It’s spring and I’ve just spent the weekend composting my garden and planting.  So it seems the right time to post about soils. 

“A farmer went out to sow his seed. As he was scattering the seed, some fell along the path, and the birds came and ate it up. Some fell on rocky places, where it did not have much soil. It sprang up quickly, because the soil was shallow. But when the sun came up, the plants were scorched, and they withered because they had no root. Other seed fell among thorns, which grew up and choked the plants. Still other seed fell on good soil, where it produced a crop—a hundred, sixty or thirty times what was sown. Whoever has ears, let them hear.”

This parable is from the book of Matthew in the Bible.  It is explained later by Jesus and he says that the seed that falls on the different soils is the word of God.  I was always taught to hear “the word” as the “scriptures” or the “bible”.  But the “word” in the original text is “logos” – logic.

The word

The logos

The logic of God

God’s logic is not what we would expect.  Down is up and up is down.  We love our enemies.  The meek inherit the earth.  Those things we think are bad are actually good – or vice versa. 

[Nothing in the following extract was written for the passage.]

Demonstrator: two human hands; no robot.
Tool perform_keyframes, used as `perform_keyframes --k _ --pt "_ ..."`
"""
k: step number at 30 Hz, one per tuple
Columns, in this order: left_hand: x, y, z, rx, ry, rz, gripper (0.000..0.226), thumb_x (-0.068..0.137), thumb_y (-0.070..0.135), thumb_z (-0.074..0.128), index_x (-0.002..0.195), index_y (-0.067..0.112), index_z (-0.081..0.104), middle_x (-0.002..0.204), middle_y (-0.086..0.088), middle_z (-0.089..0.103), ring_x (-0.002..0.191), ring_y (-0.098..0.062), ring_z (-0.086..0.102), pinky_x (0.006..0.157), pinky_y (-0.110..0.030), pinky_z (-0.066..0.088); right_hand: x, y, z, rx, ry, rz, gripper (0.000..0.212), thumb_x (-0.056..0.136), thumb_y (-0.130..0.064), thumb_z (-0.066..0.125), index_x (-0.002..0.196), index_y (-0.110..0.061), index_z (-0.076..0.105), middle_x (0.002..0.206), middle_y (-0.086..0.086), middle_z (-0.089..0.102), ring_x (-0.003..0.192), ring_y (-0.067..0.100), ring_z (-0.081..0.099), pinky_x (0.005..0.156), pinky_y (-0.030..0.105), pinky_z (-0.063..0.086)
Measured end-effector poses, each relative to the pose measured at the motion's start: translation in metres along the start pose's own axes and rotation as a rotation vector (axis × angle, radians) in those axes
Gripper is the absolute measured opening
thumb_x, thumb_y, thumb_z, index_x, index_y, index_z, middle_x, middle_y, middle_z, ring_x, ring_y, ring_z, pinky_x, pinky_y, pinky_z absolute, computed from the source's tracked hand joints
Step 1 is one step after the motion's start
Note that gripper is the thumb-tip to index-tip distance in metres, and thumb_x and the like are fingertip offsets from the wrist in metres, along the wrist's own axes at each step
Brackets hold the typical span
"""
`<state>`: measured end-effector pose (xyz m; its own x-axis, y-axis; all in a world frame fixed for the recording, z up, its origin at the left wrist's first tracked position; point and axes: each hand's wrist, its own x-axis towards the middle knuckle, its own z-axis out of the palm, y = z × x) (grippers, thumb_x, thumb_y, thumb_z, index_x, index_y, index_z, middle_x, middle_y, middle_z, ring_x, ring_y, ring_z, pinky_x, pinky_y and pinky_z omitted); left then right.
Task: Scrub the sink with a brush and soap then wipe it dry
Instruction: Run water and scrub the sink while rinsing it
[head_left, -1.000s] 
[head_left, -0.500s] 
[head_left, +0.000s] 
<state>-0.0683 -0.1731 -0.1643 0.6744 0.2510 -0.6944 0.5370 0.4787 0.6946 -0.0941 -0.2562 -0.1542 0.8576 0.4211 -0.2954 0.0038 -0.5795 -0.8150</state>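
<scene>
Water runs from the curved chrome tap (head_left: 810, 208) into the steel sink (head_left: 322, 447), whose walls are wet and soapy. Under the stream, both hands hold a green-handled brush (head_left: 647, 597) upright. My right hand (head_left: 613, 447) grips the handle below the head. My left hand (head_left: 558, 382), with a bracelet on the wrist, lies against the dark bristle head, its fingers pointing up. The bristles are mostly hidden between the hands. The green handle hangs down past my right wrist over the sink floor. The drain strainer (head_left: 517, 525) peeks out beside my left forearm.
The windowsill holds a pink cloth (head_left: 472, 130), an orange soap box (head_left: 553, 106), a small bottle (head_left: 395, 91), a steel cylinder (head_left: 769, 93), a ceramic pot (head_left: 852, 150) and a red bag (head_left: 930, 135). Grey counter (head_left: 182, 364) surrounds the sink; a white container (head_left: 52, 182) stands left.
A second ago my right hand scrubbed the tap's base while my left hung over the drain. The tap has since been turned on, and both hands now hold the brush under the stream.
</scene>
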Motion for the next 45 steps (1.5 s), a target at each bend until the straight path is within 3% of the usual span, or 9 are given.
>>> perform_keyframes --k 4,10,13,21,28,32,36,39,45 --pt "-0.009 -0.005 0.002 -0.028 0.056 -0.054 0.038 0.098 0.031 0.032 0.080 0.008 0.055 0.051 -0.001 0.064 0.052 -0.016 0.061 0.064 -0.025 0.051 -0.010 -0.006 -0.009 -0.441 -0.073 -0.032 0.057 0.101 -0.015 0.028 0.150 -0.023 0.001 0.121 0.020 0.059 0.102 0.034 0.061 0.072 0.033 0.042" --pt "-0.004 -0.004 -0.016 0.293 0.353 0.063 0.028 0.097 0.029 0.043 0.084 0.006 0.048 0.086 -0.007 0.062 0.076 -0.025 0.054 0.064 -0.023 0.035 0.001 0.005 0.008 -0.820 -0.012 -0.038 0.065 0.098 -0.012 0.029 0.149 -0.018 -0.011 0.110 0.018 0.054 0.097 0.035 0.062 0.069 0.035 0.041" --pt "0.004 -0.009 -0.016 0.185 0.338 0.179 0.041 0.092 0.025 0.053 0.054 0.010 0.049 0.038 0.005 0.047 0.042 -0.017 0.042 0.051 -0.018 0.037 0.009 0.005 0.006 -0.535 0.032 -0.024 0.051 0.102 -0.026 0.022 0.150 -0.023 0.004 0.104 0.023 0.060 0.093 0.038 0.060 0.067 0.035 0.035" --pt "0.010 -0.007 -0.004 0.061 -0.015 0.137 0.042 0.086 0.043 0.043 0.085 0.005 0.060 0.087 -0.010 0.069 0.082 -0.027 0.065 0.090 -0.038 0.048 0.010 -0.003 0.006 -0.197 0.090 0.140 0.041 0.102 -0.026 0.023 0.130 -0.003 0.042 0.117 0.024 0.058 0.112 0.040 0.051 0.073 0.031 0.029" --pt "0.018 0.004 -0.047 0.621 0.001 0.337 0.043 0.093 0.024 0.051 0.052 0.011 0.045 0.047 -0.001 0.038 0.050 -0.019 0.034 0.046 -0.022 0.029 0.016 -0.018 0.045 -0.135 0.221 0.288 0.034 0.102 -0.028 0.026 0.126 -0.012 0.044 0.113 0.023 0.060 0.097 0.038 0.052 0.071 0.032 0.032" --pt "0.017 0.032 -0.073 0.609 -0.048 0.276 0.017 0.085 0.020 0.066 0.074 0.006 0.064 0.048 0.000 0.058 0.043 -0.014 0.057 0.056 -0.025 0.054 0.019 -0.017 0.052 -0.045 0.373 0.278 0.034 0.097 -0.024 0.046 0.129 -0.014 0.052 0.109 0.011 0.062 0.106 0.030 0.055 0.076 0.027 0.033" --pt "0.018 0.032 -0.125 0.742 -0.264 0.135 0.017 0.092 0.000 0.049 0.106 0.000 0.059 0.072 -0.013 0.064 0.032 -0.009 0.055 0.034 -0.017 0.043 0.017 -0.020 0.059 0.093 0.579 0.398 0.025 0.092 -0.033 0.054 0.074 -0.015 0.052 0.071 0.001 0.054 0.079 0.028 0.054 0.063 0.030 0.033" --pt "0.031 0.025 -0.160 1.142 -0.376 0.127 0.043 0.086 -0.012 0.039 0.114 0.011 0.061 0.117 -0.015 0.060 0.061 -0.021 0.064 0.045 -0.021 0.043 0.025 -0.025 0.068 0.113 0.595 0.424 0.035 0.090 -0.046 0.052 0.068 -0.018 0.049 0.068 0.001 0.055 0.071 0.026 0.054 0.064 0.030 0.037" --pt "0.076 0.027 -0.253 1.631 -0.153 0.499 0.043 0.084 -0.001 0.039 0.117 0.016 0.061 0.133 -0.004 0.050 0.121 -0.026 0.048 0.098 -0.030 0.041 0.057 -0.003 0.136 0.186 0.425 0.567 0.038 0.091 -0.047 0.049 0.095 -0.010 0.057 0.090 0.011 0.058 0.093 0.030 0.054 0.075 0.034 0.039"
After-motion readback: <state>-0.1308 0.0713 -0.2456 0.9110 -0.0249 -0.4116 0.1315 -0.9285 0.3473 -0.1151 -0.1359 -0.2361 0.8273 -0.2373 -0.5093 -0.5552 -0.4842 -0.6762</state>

If God brings a reality into my life that I don’t like – I may use my logic to judge it as a “bad” reality.  I may reject this and fight, struggle, and rage to change this reality for a different one.  Believe me, I've spent hours, days, weeks, years doing just that.  But God has given me the very reality I am struggling to change.  Or maybe God IS the very reality I'm struggling against.  His logic has said, “this is the story I am giving you right now.  This is my logic about how your life will go.”  If I reject this logic, this word – I am the path (the hard soil). If I accept his logic, but let the cares of my life (my busy-ness, my worries and concerns) distract me from really taking it IN and experiencing it and learning from it, I am the rocky soil or the thorny soil.  In all cases, whether path, rocky or thorny, what little fruit might have sprung from reality, will be unrealized. 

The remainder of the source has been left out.